Il punto di forza dello spettacolo è senza dubbio la conduzione impeccabile di Nicola Luisotti (subentrato in extremis a Tito Ceccherini), che il pubblico del San Carlo ha già applaudito più volte come efficace direttore verdiano e che in questa occasione si è rivelato ottimo interprete del capolavoro di Puccini. Sin dalle prime note il maestro ha fissato con chiarezza le coordinate della sua lettura raffinata e attenta: energia, perfetto controllo delle sonorità, pulsazione mobilissima ma mai sfilacciata, espressività senza sbavature. Raffaella Angeletti ha donato varietà di accenti a Butterfly senza però centrare del tutto il personaggio, che vive di equilibri fragilissimi; durante l’intera performance, inoltre, il soprano torinese ha cantato tenendo lo sguardo rivolto al podio, il che non ha certo giovato alla fluidità e alla credibilità del gioco scenico. Spavaldo e pieno di energia il Pinkerton di Vincenzo Costanzo, che tuttavia a tratti non riesce a conciliare slancio e precisione. Un vivissimo plauso merita la Suzuki di Anna Pennisi, che ha brillato per la sonorità calda e piena e per l’interpretazione appropriata. Sullo stesso livello lo Sharpless di Marco Caria dal bel timbro e dall’emissione sicura. Buono lo zio Bonzo di Abramo Rosalen, apprezzabile per potenza e temperamento.
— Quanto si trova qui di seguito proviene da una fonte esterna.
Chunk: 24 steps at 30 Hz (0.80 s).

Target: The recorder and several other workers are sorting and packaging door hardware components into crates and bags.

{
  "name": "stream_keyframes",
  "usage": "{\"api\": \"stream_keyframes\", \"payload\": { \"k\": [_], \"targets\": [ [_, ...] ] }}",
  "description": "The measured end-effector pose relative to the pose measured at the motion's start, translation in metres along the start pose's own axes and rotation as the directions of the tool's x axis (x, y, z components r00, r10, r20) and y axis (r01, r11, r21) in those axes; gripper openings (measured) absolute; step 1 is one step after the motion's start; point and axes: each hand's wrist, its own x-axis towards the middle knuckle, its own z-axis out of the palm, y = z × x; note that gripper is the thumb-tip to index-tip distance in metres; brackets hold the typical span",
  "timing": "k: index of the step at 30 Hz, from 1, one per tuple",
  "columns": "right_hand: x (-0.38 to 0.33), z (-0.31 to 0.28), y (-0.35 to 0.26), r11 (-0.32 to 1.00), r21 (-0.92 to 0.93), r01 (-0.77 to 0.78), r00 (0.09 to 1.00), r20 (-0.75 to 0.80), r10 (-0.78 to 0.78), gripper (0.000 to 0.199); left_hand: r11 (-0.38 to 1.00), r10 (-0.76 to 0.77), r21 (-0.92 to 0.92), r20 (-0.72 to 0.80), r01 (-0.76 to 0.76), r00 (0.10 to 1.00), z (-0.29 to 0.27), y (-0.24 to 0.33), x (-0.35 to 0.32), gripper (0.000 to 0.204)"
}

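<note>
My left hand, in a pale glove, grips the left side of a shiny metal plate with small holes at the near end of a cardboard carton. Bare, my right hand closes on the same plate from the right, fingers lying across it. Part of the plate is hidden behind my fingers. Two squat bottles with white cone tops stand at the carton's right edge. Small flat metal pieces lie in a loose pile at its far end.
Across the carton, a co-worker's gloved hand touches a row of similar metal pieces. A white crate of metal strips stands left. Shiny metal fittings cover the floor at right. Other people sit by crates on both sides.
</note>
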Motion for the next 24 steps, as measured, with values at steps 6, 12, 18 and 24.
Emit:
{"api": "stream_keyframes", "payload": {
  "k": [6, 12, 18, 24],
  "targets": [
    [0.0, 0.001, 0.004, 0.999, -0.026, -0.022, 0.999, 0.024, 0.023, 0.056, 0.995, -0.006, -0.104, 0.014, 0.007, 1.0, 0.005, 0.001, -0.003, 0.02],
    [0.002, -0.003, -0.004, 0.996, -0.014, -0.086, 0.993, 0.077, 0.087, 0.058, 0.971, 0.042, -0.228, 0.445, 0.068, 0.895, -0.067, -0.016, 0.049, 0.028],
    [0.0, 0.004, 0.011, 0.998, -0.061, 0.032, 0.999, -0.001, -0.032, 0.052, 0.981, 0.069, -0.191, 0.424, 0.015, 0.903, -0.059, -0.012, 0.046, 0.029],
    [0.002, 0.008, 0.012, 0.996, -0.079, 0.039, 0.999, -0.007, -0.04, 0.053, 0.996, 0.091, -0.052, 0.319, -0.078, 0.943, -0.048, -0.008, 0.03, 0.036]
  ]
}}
Abile nell’evidenziare l’odiosa malizia di Goro ma non del tutto convincente sotto il profilo vocale è apparso Andrea Giovannini. Completano il cast Nino Mennella (Yamadori), Alessandro Lerro (il commissario imperiale), Miriam Artiaco (Kate Pinkerton), Paolo Marzolo (l’ufficiale del registro), Giuseppina Benincasa (la cugina) e Clorinda Vardaci (la madre). Buona la prova del coro (guidato da Sergio Caputo), che tuttavia – secondo una consuetudine ormai invalsa – ha cantato con volume troppo sottile (alle soglie dell’inudibile) molti dei segmenti prescritti in lontananza e fuori scena.
Al termine dell’intervallo tra il primo e il secondo atto, Nicola Luisotti ha avuto l’ingrato compito di comunicare alla sala la scomparsa del maestro Lorin Maazel, avvenuta pochi minuti prima. Il pubblico ha salutato il grande direttore con un minuto di silenzio e un calorosissimo applauso.